Celui-ci provoque une régression importante, qu’elle ne peut exprimer que par le comportement : anorexie et agressivité et dépression. Elle a tellement souffert de ce qu’elle a vécu comme un rejet maternel induit par sa faute (la culpabilité vers deux ans peut être très importante) qu’elle est devenue incapable de se faire aimer.

C’est ce que j’appelle la mémoire du corps. (LESTANG C. 1994. Et si mon corps parlait et si mon corps racontait. Communication aux journées des psychologues de l’AP-AH. Quand certains enfants où adolescents par leur comportement, déclenchent en moi des états émotionnels importants, (colère, tristesse, agressivité), au lieu de parler de contre-transfert, je considère que les émotions qui vivent en moi sont leurs émotions propres, qu’ils ne peuvent verbaliser et que c’est à moi de les entendre et de mettre des mots, c’est-à-dire d’essayer d’assurer la fonction décrite par Bion de « machine à penser les pensées ».)

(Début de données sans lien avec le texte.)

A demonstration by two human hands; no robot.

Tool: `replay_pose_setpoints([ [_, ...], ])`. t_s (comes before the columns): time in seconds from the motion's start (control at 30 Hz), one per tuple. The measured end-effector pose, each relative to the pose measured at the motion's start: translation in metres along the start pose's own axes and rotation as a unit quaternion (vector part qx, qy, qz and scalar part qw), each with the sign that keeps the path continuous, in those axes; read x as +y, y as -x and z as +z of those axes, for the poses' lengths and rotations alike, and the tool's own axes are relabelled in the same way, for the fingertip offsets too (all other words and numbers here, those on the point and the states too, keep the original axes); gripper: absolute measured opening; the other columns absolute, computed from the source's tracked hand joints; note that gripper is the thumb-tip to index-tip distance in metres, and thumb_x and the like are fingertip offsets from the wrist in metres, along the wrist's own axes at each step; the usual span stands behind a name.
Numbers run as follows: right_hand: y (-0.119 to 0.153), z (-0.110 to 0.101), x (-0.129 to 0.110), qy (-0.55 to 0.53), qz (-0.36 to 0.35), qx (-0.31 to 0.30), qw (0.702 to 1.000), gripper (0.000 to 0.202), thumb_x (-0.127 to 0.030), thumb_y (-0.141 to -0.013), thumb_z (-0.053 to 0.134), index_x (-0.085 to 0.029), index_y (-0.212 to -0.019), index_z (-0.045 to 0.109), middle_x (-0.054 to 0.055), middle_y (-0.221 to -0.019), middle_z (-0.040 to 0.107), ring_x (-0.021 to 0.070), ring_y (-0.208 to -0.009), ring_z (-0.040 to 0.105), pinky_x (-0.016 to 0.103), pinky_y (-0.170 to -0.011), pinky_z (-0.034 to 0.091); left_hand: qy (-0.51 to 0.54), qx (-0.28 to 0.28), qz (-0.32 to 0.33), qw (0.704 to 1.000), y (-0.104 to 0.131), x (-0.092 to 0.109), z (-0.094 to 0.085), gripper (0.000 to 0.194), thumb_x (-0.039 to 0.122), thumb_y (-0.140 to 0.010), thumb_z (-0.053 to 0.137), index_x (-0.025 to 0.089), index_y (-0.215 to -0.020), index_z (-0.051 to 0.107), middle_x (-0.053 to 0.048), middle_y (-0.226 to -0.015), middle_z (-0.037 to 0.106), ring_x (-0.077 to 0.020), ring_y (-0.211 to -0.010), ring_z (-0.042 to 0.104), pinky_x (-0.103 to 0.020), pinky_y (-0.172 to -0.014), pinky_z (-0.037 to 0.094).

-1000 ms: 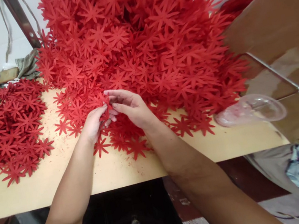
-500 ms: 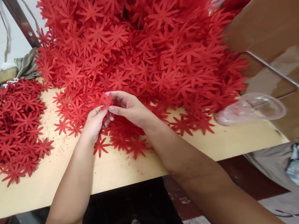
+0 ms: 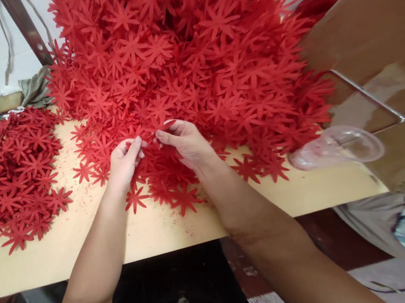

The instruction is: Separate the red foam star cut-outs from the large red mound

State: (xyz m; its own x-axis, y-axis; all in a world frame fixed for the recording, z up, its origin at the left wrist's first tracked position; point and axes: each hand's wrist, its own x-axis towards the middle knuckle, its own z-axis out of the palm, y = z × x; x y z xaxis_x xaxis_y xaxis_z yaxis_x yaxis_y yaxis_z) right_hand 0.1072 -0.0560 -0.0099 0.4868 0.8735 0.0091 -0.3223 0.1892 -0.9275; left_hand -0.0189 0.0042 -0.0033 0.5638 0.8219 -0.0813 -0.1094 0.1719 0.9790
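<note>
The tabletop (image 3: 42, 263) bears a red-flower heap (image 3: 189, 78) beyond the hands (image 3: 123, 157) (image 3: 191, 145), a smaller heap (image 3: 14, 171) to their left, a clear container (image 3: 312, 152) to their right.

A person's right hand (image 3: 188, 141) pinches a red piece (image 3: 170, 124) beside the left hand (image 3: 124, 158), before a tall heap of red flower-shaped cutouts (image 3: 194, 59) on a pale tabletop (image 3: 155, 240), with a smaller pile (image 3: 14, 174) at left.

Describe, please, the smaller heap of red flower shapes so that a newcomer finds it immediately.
On the pale table, find the large heap of red flower shapes. The smaller heap lies to its left, much lower, with a speckled strip of table between their front parts.
</note>
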Motion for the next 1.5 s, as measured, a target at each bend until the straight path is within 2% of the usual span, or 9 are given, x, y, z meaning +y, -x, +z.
replay_pose_setpoints([
  [0.1, 0.000, 0.001, -0.001, 0.011, -0.009, 0.004, 1.000, 0.044, -0.049, -0.039, 0.083, -0.018, -0.059, 0.058, -0.006, -0.052, 0.056, 0.0049, -0.048, 0.046, 0.021, -0.052, 0.040, 0.001, 0.002, 0.029, 1.000, 0.001, 0.001, 0.000, 0.022, 0.037, -0.076, 0.062, 0.015, -0.069, 0.062, 0.005, -0.051, 0.048, -0.0021, -0.044, 0.037, -0.017, -0.044, 0.028],
  [0.3, 0.001, 0.002, 0.002, 0.100, -0.051, -0.007, 0.994, 0.051, -0.063, -0.055, 0.069, -0.017, -0.048, 0.049, -0.007, -0.043, 0.042, 0.0031, -0.044, 0.034, 0.021, -0.046, 0.028, 0.012, 0.005, 0.068, 0.998, 0.005, 0.004, 0.002, 0.017, 0.033, -0.072, 0.067, 0.018, -0.078, 0.066, 0.005, -0.057, 0.052, -0.0035, -0.050, 0.043, -0.017, -0.049, 0.033],
  [0.53, 0.007, 0.008, 0.002, 0.138, -0.055, -0.047, 0.988, 0.054, -0.067, -0.056, 0.065, -0.017, -0.049, 0.045, -0.006, -0.048, 0.043, 0.0039, -0.049, 0.036, 0.021, -0.049, 0.031, -0.010, -0.009, 0.076, 0.997, 0.006, 0.003, 0.005, 0.019, 0.025, -0.063, 0.074, 0.017, -0.078, 0.066, 0.003, -0.073, 0.063, -0.0060, -0.067, 0.056, -0.019, -0.070, 0.045],
  [0.73, 0.008, 0.012, 0.002, 0.059, -0.023, -0.076, 0.995, 0.043, -0.053, -0.049, 0.077, -0.019, -0.063, 0.056, -0.007, -0.056, 0.050, 0.0050, -0.055, 0.043, 0.022, -0.062, 0.042, 0.014, 0.069, 0.062, 0.996, 0.000, -0.003, 0.003, 0.011, 0.023, -0.066, 0.069, 0.016, -0.067, 0.060, 0.007, -0.057, 0.053, -0.0026, -0.052, 0.045, -0.015, -0.057, 0.040],
  [1.0, 0.007, 0.012, 0.005, 0.072, -0.040, -0.064, 0.995, 0.035, -0.044, -0.050, 0.079, -0.019, -0.061, 0.056, -0.005, -0.063, 0.055, 0.0070, -0.062, 0.049, 0.023, -0.067, 0.045, 0.052, 0.119, 0.034, 0.991, 0.003, -0.004, 0.010, 0.009, 0.019, -0.072, 0.061, 0.017, -0.065, 0.055, 0.007, -0.058, 0.050, -0.0034, -0.054, 0.043, -0.016, -0.062, 0.040],
  [1.13, 0.005, 0.008, 0.006, 0.020, 0.008, -0.063, 0.998, 0.040, -0.049, -0.052, 0.076, -0.020, -0.067, 0.055, -0.006, -0.061, 0.054, 0.0066, -0.057, 0.050, 0.022, -0.058, 0.046, -0.053, 0.109, 0.124, 0.985, 0.000, -0.007, 0.005, 0.008, 0.024, -0.073, 0.062, 0.018, -0.070, 0.060, 0.003, -0.069, 0.055, -0.0068, -0.065, 0.049, -0.019, -0.070, 0.041],
  [1.27, 0.003, 0.004, 0.004, 0.017, 0.033, -0.067, 0.997, 0.041, -0.052, -0.054, 0.075, -0.020, -0.066, 0.052, -0.007, -0.056, 0.050, 0.0048, -0.051, 0.045, 0.019, -0.051, 0.043, -0.240, 0.076, 0.256, 0.933, 0.001, -0.006, -0.002, 0.008, 0.022, -0.075, 0.059, 0.020, -0.078, 0.067, -0.001, -0.078, 0.058, -0.0116, -0.079, 0.053, -0.022, -0.079, 0.041],
  [1.37, 0.001, 0.003, 0.004, 0.022, 0.035, -0.047, 0.998, 0.043, -0.047, -0.048, 0.080, -0.019, -0.067, 0.052, -0.008, -0.056, 0.051, 0.0044, -0.050, 0.045, 0.019, -0.049, 0.040, -0.288, 0.065, 0.283, 0.913, 0.004, -0.005, -0.002, 0.013, 0.020, -0.076, 0.058, 0.021, -0.085, 0.067, -0.002, -0.082, 0.058, -0.0127, -0.080, 0.053, -0.024, -0.079, 0.042],
  [1.5, -0.002, 0.001, 0.005, 0.015, 0.024, -0.024, 0.999, 0.042, -0.042, -0.045, 0.082, -0.018, -0.068, 0.055, -0.007, -0.062, 0.057, 0.0044, -0.055, 0.049, 0.019, -0.056, 0.041, -0.290, 0.058, 0.270, 0.916, 0.006, -0.005, 0.000, 0.017, 0.024, -0.077, 0.058, 0.022, -0.091, 0.067, -0.003, -0.083, 0.057, -0.0133, -0.080, 0.052, -0.024, -0.079, 0.042],
])
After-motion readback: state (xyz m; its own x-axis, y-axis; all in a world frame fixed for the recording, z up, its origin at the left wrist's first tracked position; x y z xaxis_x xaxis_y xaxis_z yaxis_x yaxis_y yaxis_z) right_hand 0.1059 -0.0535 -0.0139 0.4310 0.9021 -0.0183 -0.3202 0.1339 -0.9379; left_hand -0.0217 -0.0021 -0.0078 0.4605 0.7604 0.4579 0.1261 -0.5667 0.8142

Quand la douleur est là, le corps se souvient des circonstances qui ont accompagné la première douleur et le vécu de rejet qui a été vécu par l’enfant à un moment où il ne pouvait exprimer en mots ce qu’il ressentait, se traduit dans le comportement. Ultérieurement pour lutter contre les difficultés alimentaires qui persistent, elle sera opérée de l’estomac pour éviter un reflux gastro-oesophagien et alimentée par une sonde gastrique.

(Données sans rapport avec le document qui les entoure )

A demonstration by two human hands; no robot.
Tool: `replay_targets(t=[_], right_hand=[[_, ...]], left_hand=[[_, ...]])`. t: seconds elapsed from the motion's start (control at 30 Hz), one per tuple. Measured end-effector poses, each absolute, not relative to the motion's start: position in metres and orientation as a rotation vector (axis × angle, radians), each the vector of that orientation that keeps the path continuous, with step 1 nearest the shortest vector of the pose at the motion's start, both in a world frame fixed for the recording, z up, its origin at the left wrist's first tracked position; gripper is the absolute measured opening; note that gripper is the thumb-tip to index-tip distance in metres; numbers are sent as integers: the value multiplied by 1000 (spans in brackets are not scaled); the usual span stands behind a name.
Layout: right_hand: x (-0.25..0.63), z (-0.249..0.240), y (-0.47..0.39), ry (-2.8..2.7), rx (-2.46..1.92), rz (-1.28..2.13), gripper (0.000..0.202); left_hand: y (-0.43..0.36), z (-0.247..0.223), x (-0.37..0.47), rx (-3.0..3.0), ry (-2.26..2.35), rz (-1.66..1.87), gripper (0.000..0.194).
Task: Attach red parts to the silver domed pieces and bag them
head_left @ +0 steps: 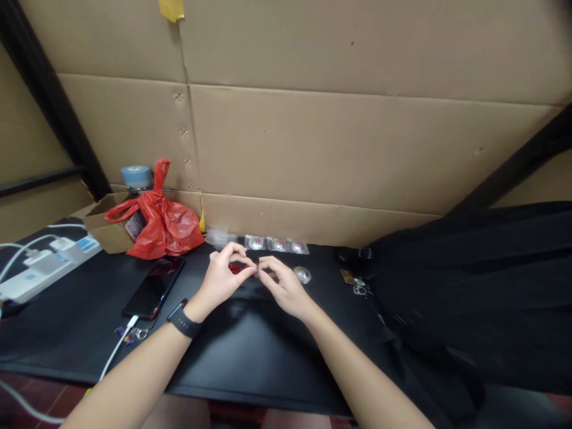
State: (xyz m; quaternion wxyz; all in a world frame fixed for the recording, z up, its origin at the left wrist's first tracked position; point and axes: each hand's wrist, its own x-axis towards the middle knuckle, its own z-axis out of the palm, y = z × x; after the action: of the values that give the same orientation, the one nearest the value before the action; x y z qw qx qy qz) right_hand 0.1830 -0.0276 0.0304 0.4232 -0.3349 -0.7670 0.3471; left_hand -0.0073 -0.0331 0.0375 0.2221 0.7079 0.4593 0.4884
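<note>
My left hand [227,275] and my right hand [283,285] meet over the middle of the black table [250,351]. Their thumbs and fingertips pinch a small dark item [256,262], mostly hidden by the fingers. Something red [235,269] shows behind my left thumb. Just right of my right hand lies a round clear case [302,274]. Beyond the hands, along the cardboard wall, sit three small clear packets with round silvery contents [279,244]. Flat clear plastic packaging [220,237] lies to their left.
A phone [154,288] with a white charging cable, a red plastic bag [165,223], a cardboard box [109,232] and a white power strip [49,268] occupy the left side. Black fabric [482,298] covers the right, with keys [360,287] beside it.
</note>
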Motion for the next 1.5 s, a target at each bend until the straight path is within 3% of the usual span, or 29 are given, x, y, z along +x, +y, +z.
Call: replay_targets(t=[0.3, 0.47, 0.53, 0.73, 0.87, 1.07, 1.5], right_hand=[[179, 20, -22, -1889, -877, 909, 23], [194, 28, -19, -2167, -987, 437, 14], [202, 29, -17, -2266, -1055, 333, 15], [218, 26, -10, -2392, -1100, 468, 14], [235, 26, 0, -2440, -1117, 544, 8], [267, 17, 18, -2292, -1625, 286, 39], [278, 10, 25, -2231, -1659, 464, 31]], left_hand=[[-28, 40, -11, 2009, 1092, 1274, 18], [-10, 38, -39, 2156, 1331, 1246, 19], [-4, 35, -51, 2261, 1514, 1069, 15], [1, 24, -62, 2464, 1457, 613, 9], [4, 20, -64, 2469, 1420, 568, 21], [3, 20, -67, 2462, 1511, 564, 6], [4, 8, -56, 2462, 1505, 650, 6]])
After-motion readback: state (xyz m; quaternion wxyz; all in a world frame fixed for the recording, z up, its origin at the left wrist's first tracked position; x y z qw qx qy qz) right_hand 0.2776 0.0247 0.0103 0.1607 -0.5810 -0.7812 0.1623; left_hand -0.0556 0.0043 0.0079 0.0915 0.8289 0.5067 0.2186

Quand Leila parle de cette opération, elle dit avoir eu tellement mal qu’elle a voulu tout arracher pour « en finir ». Elle dit ne plus pouvoir supporter la moindre douleur, car elle a trop peur d’être à nouveau confrontée à ce désir de mourir. Ceci ne correspond pas à ce qu’elle est au fond d’elle même, quelqu’un de vivant qui de fait a déjà trouvé en lui le moyen d’être plus fort que la mort et qui connaît le plaisir d’être vivant au jour le jour. Ce potentiel de vie est une caractéristique des enfants ayant eu à faire face à une maladie engageant le pronostic vital et qui en sont sortis vivants, quelle que soit par ailleurs l’atteinte corporelle.